# Bridger #5coil spring



## grizzlyk (Oct 26, 2006)

I wood like to know if any of you guys use the bridger #5 coil spring trap for beaver i have found a few new ones a guy picked up at a garage sale and he don't trap i got them for 50 bucks, still have the oil on them i use the mb's and 330's i use the bridger #2 for coyote and i like them. Just like to know a little about these #5's..........:yikes:


----------



## mustang67 (Mar 12, 2007)

They should be an awesome beaver trap. I dont know alot about them but we use a few victor number 4 coils for beaver. I also have 12 victor number 4 double longsprings I use for them. They do the job. I made a few sets with some duke number 2s I got front santaclause and caught a 72lb beaver in one. I am guessing you did real well. If you havent made a drowning set before make sure you learn it well before using them. Having a 50lb beaver that you cant shoot swimming around at the end of your wire is never a fun day. We used wire this year but for next year I am going to start out fresh with some 1/8th inch cable with drowners on it. Gonna use those screwtogether chain connectors to hook the trap. That way they are 100 percent reusable.


----------



## frostbite (Dec 22, 2004)

mustang67 said:


> They should be an awesome beaver trap. I dont know alot about them but we use a few victor number 4 coils for beaver. I also have 12 victor number 4 double longsprings I use for them. They do the job. I made a few sets with some duke number 2s I got front santaclause and caught a 72lb beaver in one. I am guessing you did real well. If you havent made a drowning set before make sure you learn it well before using them. Having a 50lb beaver that you cant shoot swimming around at the end of your wire is never a fun day. We used wire this year but for next year I am going to start out fresh with some 1/8th inch cable with drowners on it. Gonna use those screwtogether chain connectors to hook the trap. That way they are 100 percent reusable.


 
They will not be reusable after a catch though, they will be a twisted mess:lol:


----------



## Mister ED (Apr 3, 2006)

mustang67 said:


> If you havent made a drowning set before make sure you learn it well before using them. Having a 50lb beaver that you cant shoot swimming around at the end of your wire is never a fun day.

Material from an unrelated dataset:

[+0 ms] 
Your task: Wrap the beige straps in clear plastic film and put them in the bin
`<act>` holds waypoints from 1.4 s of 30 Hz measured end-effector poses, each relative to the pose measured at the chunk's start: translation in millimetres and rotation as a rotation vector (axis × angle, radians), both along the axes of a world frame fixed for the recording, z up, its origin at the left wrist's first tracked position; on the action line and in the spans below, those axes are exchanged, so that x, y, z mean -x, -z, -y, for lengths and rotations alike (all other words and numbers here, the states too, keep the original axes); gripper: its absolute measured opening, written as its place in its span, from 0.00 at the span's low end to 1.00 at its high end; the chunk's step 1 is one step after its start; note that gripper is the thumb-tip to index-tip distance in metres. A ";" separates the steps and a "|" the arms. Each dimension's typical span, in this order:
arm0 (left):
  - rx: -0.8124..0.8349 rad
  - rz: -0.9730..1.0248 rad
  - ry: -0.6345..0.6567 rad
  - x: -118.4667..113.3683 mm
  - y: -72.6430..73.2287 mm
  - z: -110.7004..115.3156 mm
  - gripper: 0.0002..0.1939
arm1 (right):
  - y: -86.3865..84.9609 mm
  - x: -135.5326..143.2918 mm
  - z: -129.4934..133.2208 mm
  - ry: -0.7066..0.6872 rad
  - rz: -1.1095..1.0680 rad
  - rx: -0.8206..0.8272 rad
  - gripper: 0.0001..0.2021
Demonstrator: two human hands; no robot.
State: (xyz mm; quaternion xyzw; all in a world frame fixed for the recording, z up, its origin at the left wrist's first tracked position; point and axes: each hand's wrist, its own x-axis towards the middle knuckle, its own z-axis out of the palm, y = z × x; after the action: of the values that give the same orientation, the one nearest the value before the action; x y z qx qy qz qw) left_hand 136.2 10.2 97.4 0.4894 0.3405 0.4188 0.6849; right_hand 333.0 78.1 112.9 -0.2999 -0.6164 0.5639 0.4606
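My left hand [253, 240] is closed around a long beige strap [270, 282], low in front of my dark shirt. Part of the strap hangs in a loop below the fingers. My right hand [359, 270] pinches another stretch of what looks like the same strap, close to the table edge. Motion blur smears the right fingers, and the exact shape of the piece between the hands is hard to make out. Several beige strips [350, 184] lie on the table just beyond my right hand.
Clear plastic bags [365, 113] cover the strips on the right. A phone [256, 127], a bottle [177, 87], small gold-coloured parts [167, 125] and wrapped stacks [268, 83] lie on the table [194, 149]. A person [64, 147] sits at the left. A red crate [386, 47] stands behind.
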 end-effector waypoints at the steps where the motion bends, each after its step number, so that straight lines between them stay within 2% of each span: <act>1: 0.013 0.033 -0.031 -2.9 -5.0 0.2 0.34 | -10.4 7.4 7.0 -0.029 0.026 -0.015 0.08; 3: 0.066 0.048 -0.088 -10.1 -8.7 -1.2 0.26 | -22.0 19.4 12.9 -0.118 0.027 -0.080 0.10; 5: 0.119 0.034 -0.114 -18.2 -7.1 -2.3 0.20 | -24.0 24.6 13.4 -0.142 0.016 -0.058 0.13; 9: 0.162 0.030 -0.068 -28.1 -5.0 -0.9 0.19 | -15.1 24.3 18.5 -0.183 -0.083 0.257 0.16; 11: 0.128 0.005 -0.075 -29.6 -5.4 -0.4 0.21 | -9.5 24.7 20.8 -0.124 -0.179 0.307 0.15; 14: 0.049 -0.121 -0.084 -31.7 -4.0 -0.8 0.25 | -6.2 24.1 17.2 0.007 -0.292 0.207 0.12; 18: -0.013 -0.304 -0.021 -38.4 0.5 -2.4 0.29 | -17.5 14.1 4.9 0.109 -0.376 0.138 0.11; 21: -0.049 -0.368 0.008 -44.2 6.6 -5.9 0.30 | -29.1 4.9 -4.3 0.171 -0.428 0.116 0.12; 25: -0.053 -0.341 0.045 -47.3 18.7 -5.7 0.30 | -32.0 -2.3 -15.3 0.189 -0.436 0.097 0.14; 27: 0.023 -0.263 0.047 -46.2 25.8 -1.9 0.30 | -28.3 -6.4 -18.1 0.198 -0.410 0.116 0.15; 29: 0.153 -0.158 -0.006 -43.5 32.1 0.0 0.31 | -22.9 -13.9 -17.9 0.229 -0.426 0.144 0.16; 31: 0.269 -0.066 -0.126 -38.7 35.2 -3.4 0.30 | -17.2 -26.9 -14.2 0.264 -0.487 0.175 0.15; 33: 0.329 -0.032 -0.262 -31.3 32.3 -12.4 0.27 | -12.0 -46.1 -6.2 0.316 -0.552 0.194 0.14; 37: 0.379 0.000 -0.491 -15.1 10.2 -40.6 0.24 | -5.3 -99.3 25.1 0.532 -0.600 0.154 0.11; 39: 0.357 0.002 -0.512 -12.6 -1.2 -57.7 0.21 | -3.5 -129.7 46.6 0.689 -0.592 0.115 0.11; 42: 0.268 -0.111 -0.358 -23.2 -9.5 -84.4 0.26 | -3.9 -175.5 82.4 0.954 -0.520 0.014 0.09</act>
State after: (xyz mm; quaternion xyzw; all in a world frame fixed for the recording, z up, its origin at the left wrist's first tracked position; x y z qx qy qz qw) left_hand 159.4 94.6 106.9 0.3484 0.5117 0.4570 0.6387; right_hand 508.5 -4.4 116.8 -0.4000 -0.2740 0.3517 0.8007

Hmmmm .... I think I heard that before.:evil:


----------



## Beaverhunter2 (Jan 22, 2005)

frostbite said:


> They will not be reusable after a catch though, they will be a twisted mess:lol:




I have 1/8" 7x7 cable drowners that I know for a fact have taken 6 beaver and they are still fine. Just keep the cable tight when setting. I use an adjustable loop at the deep water end (usually weighted with a cinder block or a sandbag) and a snare swivel at the shallow end. I can use a rebar stake or wire it off to something if need be. Most of mine are 15'. Occasionally the last couple feet of cable will get a little pigtailed. If it gets to be a pain to handle, I just trim it off. If the trimming gets the cable length below 10' it becomes a "**** drowner" instead of a "beaver drowner". 

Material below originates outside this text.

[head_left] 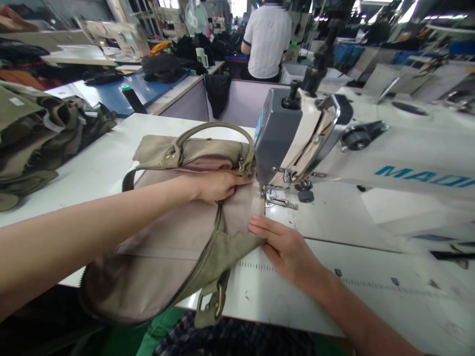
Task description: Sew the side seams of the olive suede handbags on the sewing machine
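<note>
An olive-green handbag [230, 249] with pale pink lining lies unzipped on the white table, its edge under the sewing machine's presser foot [272, 197]. My left hand [218, 185] reaches across the opening. Its index finger points at the needle area, while the other fingers curl on the bag's fabric close to the handle [211, 125]. Nearer to me, my right hand [284, 242] grips the bag's edge, fingertips on the lining and thumb low at the green corner. A strap with a metal buckle [213, 301] hangs over the table's front edge.
The white sewing machine [404, 148] fills the right side. Olive fabric pieces [33, 133] are heaped at the left, and a dark thread cone [133, 99] stands behind the table. Farther back, a person in a white shirt [267, 42] faces away among other machines.
</note>
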A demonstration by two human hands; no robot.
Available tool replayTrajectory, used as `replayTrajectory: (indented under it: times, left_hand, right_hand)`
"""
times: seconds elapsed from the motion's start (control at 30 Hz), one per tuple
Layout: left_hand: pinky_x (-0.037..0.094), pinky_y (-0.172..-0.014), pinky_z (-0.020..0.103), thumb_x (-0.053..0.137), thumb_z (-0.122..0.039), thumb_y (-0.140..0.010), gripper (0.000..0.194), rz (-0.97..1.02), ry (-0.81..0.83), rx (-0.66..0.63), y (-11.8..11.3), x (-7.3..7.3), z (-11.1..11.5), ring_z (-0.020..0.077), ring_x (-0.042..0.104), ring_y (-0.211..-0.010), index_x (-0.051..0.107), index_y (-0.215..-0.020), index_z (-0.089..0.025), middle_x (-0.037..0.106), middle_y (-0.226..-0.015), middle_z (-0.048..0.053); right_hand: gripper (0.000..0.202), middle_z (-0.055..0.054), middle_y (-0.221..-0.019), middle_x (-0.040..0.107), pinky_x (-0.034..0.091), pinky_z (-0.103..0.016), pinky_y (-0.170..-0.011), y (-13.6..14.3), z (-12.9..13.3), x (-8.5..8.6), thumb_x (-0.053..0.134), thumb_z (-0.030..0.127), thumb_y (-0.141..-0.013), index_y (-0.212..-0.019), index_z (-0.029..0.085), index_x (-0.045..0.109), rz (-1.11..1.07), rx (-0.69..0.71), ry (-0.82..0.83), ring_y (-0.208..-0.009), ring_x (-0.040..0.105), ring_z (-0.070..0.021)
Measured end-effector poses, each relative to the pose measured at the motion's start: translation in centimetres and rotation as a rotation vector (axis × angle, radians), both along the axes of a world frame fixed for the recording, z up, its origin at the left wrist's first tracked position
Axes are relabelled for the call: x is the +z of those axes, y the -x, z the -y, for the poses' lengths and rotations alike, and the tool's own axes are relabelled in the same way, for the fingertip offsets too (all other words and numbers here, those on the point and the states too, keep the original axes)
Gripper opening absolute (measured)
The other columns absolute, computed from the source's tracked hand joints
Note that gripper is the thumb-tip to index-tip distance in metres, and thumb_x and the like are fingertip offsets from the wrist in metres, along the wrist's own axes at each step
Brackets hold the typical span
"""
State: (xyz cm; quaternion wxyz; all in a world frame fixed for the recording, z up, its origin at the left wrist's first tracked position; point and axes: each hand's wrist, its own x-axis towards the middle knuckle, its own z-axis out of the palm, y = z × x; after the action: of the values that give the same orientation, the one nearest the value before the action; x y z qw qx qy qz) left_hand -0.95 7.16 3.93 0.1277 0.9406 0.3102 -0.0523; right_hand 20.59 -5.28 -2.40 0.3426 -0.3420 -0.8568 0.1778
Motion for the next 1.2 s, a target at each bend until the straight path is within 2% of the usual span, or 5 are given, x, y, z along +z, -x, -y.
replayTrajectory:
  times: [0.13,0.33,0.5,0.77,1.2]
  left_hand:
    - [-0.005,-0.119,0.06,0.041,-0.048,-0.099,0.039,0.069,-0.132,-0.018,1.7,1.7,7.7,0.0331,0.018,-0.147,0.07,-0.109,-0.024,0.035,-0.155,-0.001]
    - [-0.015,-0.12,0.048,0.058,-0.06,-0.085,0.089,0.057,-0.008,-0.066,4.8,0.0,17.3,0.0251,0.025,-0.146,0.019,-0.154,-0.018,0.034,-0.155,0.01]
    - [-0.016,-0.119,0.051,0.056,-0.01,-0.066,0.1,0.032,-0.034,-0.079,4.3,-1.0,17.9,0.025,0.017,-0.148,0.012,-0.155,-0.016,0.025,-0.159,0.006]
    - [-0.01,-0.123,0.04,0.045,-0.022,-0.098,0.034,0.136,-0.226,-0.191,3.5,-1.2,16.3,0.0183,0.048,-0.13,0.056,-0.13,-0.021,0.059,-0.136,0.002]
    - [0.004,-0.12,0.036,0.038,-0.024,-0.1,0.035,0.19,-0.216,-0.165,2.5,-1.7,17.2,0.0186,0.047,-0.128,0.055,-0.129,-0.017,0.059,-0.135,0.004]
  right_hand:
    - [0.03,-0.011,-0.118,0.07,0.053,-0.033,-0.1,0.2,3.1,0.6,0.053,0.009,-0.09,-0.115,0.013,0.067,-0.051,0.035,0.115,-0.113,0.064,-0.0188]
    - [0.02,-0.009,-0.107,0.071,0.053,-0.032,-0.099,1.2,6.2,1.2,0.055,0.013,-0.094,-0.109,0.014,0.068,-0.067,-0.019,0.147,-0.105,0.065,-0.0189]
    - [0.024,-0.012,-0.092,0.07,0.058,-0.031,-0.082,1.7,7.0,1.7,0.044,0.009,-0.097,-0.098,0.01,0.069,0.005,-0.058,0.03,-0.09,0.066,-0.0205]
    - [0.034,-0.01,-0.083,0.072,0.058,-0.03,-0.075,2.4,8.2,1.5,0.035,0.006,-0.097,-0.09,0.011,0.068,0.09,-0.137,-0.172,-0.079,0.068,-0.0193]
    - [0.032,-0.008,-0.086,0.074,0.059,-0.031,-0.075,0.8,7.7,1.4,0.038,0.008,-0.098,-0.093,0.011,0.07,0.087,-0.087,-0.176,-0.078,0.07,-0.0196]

I have some #5 Bridger coils and I like them. They aren't MB-750s but they will definitely get the job done better than any #4!

Sounds like a good buy! Congrats!

John


----------



## grizzlyk (Oct 26, 2006)

There were seven #5 bridger traps in the box i started doing some mod's to them i welded some 1/4 inch rod to the top of the jaws, bolting a plate to spring ends, and shorting the chain to make a little more like my MB's. All of my MB,s have 10 foot of 1/8 cable on them, maybe i will try and go 15 foot of cable. I use sand bags and fill with stone,s down at the river on my drowners. I also like cable better than wire just keep it tite.


----------



## Beaverhunter2 (Jan 22, 2005)

grizzlyk said:


> There were seven #5 bridger traps in the box i started doing some mod's to them i welded some 1/4 inch rod to the top of the jaws, bolting a plate to spring ends, and shorting the chain to make a little more like my MB's. All of my MB,s have 10 foot of 1/8 cable on them, maybe i will try and go 15 foot of cable. I use sand bags and fill with stone,s down at the river on my drowners. I also like cable better than wire just keep it tite.

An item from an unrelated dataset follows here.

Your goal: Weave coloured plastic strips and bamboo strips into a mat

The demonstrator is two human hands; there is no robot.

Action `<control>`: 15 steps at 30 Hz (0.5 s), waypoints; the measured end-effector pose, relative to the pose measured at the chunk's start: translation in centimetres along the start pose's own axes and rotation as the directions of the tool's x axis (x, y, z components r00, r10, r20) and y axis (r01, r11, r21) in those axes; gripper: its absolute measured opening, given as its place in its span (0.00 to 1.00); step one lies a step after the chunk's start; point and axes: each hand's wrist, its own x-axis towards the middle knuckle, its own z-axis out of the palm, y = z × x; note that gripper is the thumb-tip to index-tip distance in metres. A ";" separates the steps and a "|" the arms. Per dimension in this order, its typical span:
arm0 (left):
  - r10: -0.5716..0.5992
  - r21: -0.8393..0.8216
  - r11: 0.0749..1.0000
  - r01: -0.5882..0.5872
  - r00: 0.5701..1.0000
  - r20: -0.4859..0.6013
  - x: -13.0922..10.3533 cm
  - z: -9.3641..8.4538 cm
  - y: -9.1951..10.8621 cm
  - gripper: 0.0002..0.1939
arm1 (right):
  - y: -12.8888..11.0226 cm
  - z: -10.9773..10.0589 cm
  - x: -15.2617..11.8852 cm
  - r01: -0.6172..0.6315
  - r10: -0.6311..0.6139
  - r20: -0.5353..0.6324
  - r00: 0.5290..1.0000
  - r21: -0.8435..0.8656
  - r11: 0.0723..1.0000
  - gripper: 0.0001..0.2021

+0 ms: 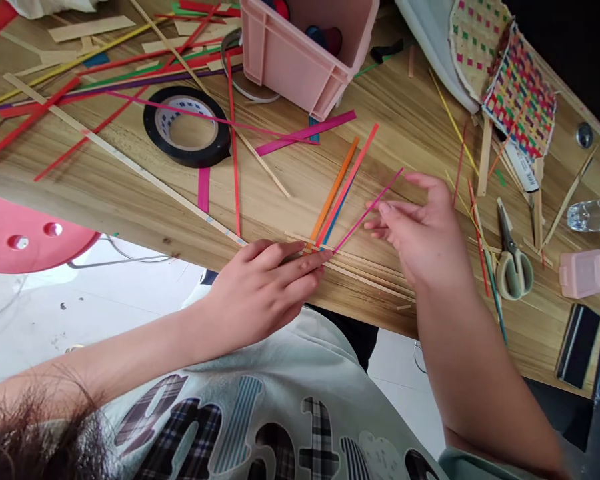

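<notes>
My left hand (pixel 263 287) reaches in from the left, its fingers bent over a small bundle of pale, thin wooden strips (pixel 367 267) near the table's front edge and holding them down. Its thumb is hidden. Coloured strips stick out across the pale ones by the fingertips: an orange strip (pixel 334 190), a coral-pink strip (pixel 350 180) and a blue strip (pixel 338 217). A narrow magenta strip (pixel 353 228) rises from beside the left fingertips to my right hand (pixel 420 230). The right thumb and a finger pinch it near its upper part, with the index finger raised.
Black tape (pixel 187 157) and loose coloured strips lie left. A pink bin (pixel 300 67) stands behind. To the right are scissors (pixel 513 260), a woven piece (pixel 523 93), a pink box (pixel 583 273) and a clear bottle (pixel 595 215). A pink stool (pixel 35 247) is below left.
</notes>
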 end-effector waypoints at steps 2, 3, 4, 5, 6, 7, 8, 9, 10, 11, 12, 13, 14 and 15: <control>0.004 -0.001 1.000 -0.004 1.000 0.006 0.0 0.0 0.0 0.12 | -0.2 0.1 0.7 -0.019 0.019 0.002 1.000 0.045 0.999 0.27; 0.007 0.000 1.000 -0.007 1.000 0.009 0.0 -0.1 0.0 0.12 | -0.3 0.0 0.8 -0.016 0.016 -0.002 1.000 0.057 0.998 0.28; 0.011 0.003 1.000 -0.011 1.000 0.011 -0.1 -0.1 0.0 0.13 | -0.2 -0.2 0.8 -0.009 0.010 -0.010 1.000 0.066 0.998 0.29; 0.014 0.007 1.000 -0.014 1.000 0.009 -0.1 -0.1 0.0 0.13 | -0.1 -0.4 0.6 0.001 0.001 -0.021 1.000 0.071 0.997 0.31; 0.018 0.013 1.000 -0.018 1.000 0.008 -0.1 -0.1 0.0 0.14 | 0.2 -0.7 0.3 0.007 -0.006 -0.022 1.000 0.067 0.998 0.32; 0.021 0.019 1.000 -0.022 1.000 0.006 -0.1 -0.1 0.0 0.14 | 0.4 -1.0 0.0 0.016 -0.015 -0.025 1.000 0.049 0.999 0.32; 0.024 0.024 0.999 -0.024 1.000 0.006 -0.1 -0.2 0.0 0.15 | 0.8 -1.4 -0.4 0.028 -0.027 -0.033 0.999 0.021 0.999 0.32; 0.025 0.028 0.999 -0.025 1.000 0.007 -0.1 -0.2 0.0 0.15 | 1.1 -1.8 -0.7 0.039 -0.039 -0.042 0.998 -0.015 0.999 0.30; 0.024 0.031 0.999 -0.025 1.000 0.011 -0.1 -0.2 0.0 0.16 | 1.4 -2.1 -1.0 0.050 -0.053 -0.050 0.997 -0.049 0.998 0.27; 0.024 0.032 0.999 -0.024 1.000 0.013 -0.1 -0.2 0.0 0.17 | 1.8 -2.4 -1.3 0.064 -0.069 -0.062 0.996 -0.074 0.995 0.24; 0.024 0.033 0.999 -0.024 1.000 0.015 -0.1 -0.2 0.0 0.18 | 2.1 -2.7 -1.6 0.078 -0.085 -0.075 0.994 -0.091 0.993 0.23; 0.021 0.032 0.999 -0.021 1.000 0.017 -0.1 -0.2 0.0 0.20 | 2.3 -3.1 -1.9 0.088 -0.097 -0.088 0.991 -0.103 0.991 0.22; 0.019 0.030 0.999 -0.020 1.000 0.020 -0.1 -0.3 0.1 0.21 | 2.6 -3.4 -2.1 0.090 -0.101 -0.094 0.990 -0.114 0.989 0.21; 0.019 0.028 0.999 -0.020 1.000 0.022 -0.1 -0.3 0.1 0.21 | 2.8 -3.8 -2.4 0.091 -0.105 -0.104 0.989 -0.131 0.987 0.20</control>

7 new Bridger #5s for $50?!?!? That was a GREAT buy! How come I never find deals like that? 

I never laminated my Bridgers although I did it to half of my MBs. I do shorten the chain. I also replaced the crappy swivels that came on my coils with crunch-proofs. I use quick links on my beaver traps so I can switch cables as needed. Like I said above, most of mine are 15'. I also have some 10', 20', and 25'. 25' is one loooonnng drowner! But sometimes the best sets aren't 10' or 15' from deep water.

Bridgers are definitely good traps. I still have (and use) my first #5 Bridger DL. Ralph Degeise gave it to me the year they came out (1985) to try and see if I liked them. Within two years all of my #4DLs had been replaced and all my #14s were retired.

John


----------



## Mister ED (Apr 3, 2006)

Great deal and as has been said, those traps will work fine. I have several Bridger #5 dls and like them. I never worry about laminating beaver traps (actually I don't like them laminated). If I bought those #5 coild that cheaply ... I think I would have to see about putting a Pit-Pan on them. I won't use a #5 double long with out a Pit-Pan.


----------



## mustang67 (Mar 12, 2007)

frostbite said:


> They will not be reusable after a catch though, they will be a twisted mess:lol:


I wasnt sure of this but was guessing that if you kept them tight there would be no issues. We have never had a problem with our wire which is alot less flexible than the cable getting kinked as long as they were tight. The first prototypes are going to be inplace next week. Thanks For the idea of using the adjustable loop on one end. I was going to make them 10ft and some 5 foots. I will repeat myself. Make sure you make the drowning sets right. It kind of felt like the show swamp people were there dragging gators up to the boat only they get to shoot the gator. The rope they use also looks alot more cofortable than the dog chain I had.


----------



## Brad branda (May 15, 2019)

Slide poles are my go to now for drowning I tired wire and cable had a beaver get caught by the back foot in a number 5 duke longspring and pull my weight up and get caught in the near by 330


----------



## Anita Dwink (Apr 14, 2004)

I run #5 bridger cs on 10' 1/2 rebar rod drowner.
Never going back . Mb750's as well. Toenail catches are almost non existent. Run them out of my canoe.


----------